With Britain, France, the European Union, and now America (soon to be under Joe Biden’s leadership) piling onto the net-zero bandwagon, you’d think that some objectivity about the economic costs and consequences about such absolutist carbon-emission policies would be in order. Traditionally, the International Monetary Fund (IMF) could be relied upon as a source of sound economic advice. No longer. Under its previous managing director, Christine Lagarde, and now its current one, Kristalina Georgieva, the IMF has traded economic integrity for green wokery – thus giving governments license to push radical green policies in the false belief that there are few or no downsides.

Covid-19 has put what might be called green millenarianism on steroids. In July, Georgieva told an interviewer that the pandemic presents a once-in-a-lifetime opportunity to be part of a transformation necessary for human survival: “you don’t like the pandemic, you’re not going to like the climate disaster.” A characteristic of climate millenarianism is over-hyping of the potential damage of climate change while at the same time claiming that avoiding this damage will cost next to nothing. Thus, in its most recent World Economic Outlook, the IMF implies that potentially catastrophic climate change can be avoided with a green fiscal stimulus amounting to 1 percent of GDP and carbon taxes of between $10 to $40 a ton in 2030.

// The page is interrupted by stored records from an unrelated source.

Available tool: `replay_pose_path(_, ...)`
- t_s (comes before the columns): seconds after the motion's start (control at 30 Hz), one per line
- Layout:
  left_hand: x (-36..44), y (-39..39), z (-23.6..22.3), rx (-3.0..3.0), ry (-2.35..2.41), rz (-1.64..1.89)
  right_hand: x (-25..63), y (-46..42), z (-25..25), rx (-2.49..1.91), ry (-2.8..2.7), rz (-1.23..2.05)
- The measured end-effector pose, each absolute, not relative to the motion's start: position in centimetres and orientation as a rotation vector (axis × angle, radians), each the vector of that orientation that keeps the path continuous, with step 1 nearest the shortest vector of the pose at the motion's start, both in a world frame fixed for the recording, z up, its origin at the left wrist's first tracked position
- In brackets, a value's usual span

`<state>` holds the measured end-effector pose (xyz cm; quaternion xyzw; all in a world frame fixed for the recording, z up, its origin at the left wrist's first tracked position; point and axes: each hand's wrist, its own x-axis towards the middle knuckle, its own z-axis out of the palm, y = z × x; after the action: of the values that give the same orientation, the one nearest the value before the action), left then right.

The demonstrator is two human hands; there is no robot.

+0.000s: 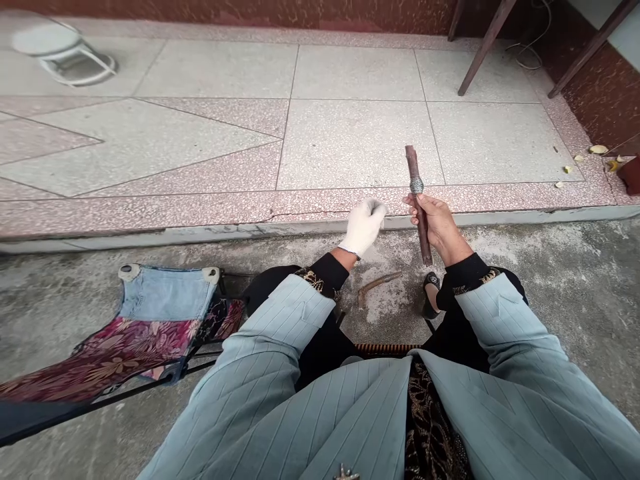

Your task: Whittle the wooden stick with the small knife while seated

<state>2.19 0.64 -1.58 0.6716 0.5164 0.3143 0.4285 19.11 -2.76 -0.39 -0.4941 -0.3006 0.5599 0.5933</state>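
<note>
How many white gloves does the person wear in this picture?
1. The white glove is on the person's left hand, which is closed in a fist. The right hand, gripping a brown stick, is bare.

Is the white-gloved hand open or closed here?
Closed: the white-gloved left hand has its fingers curled together in a bunch, none spread. Whether anything is inside it cannot be seen.
</note>
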Motion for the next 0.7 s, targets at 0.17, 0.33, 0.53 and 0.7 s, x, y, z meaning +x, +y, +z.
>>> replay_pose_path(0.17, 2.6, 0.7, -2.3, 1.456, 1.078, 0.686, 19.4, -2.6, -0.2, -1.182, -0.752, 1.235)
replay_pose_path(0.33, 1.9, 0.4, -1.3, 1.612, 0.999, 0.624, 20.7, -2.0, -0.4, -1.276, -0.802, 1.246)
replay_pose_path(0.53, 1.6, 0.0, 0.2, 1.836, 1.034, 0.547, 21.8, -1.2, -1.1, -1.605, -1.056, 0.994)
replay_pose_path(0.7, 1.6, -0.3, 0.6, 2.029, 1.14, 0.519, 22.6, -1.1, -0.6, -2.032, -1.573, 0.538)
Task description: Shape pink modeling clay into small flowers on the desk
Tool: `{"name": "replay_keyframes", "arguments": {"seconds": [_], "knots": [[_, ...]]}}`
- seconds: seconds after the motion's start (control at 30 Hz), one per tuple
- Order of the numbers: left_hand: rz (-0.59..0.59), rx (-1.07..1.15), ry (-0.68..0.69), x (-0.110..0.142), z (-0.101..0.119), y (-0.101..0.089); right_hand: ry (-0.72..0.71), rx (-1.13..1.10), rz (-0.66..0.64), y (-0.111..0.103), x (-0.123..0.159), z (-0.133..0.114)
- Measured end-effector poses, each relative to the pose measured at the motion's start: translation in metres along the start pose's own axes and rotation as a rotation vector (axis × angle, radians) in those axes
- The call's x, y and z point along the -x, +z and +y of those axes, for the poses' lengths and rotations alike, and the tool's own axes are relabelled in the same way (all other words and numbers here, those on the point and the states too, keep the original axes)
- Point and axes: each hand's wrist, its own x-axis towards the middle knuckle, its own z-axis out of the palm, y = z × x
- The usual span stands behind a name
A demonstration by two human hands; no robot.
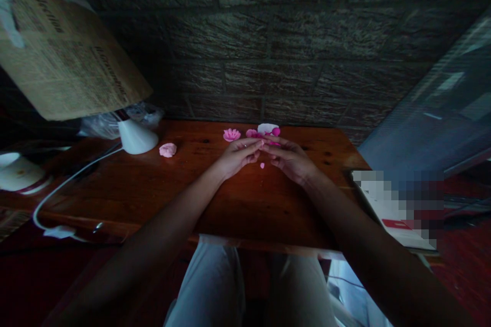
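My left hand (240,156) and my right hand (290,159) meet fingertip to fingertip over the wooden table. Between them is a small pink piece of clay (262,144), pinched by the thumbs and fingers of both hands; its exact shape is hard to make out. Just below the fingers, a tiny pink bit (262,165) lies on the tabletop. Behind my left hand sits a pink flower shape (231,135) with several petals. More pink pieces (251,133) and a white piece (268,127) are beyond the fingertips, partly hidden by them.
A pale pink lump (168,150) rests on the wooden table (184,189) near a lamp with a white base (137,138) and a newsprint shade (72,56). Its white cord (57,194) hangs over the front edge. A white cup (19,171) is far left; a brick wall (245,36) stands behind.
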Motion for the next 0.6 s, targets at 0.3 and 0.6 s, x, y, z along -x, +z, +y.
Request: {"name": "replay_keyframes", "arguments": {"seconds": [0.3, 0.6], "knots": [[-0.011, -0.003, -0.008, 0.0012, 0.0009, 0.0001, 0.026, -0.030, 0.017, 0.0023, -0.0002, 0.0005], [-0.026, 0.003, -0.002, 0.0002, -0.0006, -0.0005, 0.042, -0.017, 0.011, 0.0006, -0.0010, 0.0023]]}}
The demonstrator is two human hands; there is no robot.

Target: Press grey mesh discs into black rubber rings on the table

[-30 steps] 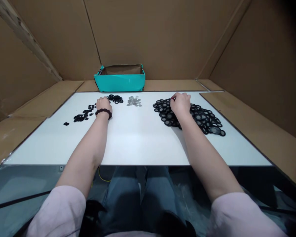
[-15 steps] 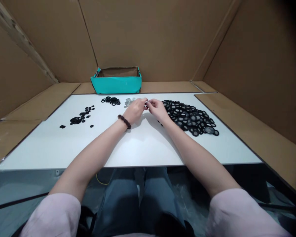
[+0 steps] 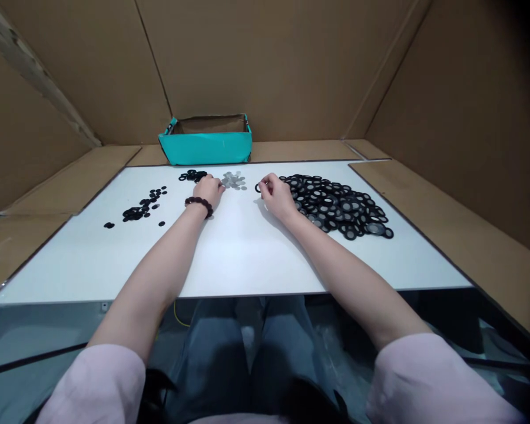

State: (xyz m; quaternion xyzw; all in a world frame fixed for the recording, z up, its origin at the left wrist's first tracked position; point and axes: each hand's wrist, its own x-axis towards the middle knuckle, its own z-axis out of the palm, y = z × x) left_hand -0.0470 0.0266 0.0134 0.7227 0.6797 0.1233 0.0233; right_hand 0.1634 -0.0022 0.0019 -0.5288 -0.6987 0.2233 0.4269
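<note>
My right hand [image 3: 277,193] rests on the white table [image 3: 242,247] at the left edge of a big heap of black rings with mesh centres [image 3: 340,203]. Its fingers pinch one black ring [image 3: 258,188]. My left hand [image 3: 209,189], with a dark bead bracelet at the wrist, lies with curled fingers beside a small pile of grey mesh discs [image 3: 233,179]. What its fingers hold, if anything, is hidden. A small cluster of black rings [image 3: 193,175] lies just behind it.
More small black rings [image 3: 141,209] are scattered at the left of the table. A teal box [image 3: 205,141] with an open top stands at the back. Brown cardboard walls [image 3: 269,65] enclose the table on three sides.
Half a second ago both hands met at the table's middle. They have since parted: the left went back to the grey discs, the right stays by the heap with a ring.
</note>
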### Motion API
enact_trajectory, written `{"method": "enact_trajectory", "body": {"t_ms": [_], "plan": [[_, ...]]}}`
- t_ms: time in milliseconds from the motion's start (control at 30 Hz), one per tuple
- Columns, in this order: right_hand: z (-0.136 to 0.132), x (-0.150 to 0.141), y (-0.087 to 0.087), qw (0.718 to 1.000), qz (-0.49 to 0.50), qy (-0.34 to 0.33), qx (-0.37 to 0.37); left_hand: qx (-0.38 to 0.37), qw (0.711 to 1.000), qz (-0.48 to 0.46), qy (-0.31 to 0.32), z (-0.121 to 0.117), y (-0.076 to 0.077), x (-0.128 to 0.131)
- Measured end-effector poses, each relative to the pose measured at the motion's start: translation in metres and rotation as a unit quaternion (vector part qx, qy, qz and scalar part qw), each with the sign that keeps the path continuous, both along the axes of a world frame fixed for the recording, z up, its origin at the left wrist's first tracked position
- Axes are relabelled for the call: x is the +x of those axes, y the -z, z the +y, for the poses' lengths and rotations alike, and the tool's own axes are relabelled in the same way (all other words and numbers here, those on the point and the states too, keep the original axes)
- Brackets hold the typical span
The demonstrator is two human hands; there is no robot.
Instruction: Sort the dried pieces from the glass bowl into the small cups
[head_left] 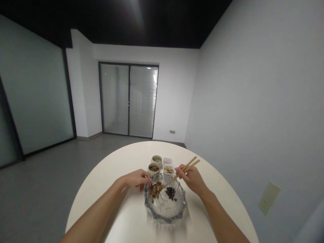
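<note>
A clear glass bowl (165, 214) with a scalloped rim stands on the table in front of me. Brown elongated pieces (156, 190) lie in its left part, and a small heap of dark beans (170, 193) lies to the right. My left hand (138, 179) is closed at the bowl's upper left rim, its fingertips on the glass. Wooden chopsticks (188, 165) are gripped in my right hand (191, 177), above the bowl's right side. Their tips reach down to the right edge of the brown pieces; whether they pinch one is too small to tell.
Behind the bowl stand a round cup of brown pieces (154, 168), another round cup (157, 159), a white square dish of pale tan pieces (168, 169) and a second small white dish (167, 161). The round white table (101, 189) is close to the right wall (253, 101).
</note>
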State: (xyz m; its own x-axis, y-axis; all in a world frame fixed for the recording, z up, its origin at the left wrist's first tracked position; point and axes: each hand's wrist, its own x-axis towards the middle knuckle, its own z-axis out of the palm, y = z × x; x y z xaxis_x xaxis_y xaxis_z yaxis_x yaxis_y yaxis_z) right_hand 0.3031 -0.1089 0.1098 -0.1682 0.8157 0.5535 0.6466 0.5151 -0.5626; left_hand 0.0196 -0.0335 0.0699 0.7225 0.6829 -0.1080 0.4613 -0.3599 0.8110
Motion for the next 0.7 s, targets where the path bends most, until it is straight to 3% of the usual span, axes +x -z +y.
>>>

The IMF’s analysis is riddled with errors and omissions. It correctly notes that renewable energy is more labor-intensive than generating energy from fossil fuels. As the American Enterprise Institute’s Mark Perry notes, in 2019 it took 5.2 workers in wind and an astonishing 45.8 in solar to produce the same amount of electricity as one worker in nuclear, natural gas, and coal generation. That’s more jobs in wind and solar, yes, but poorly paid ones – a critical dimension of employment that the IMF entirely neglects.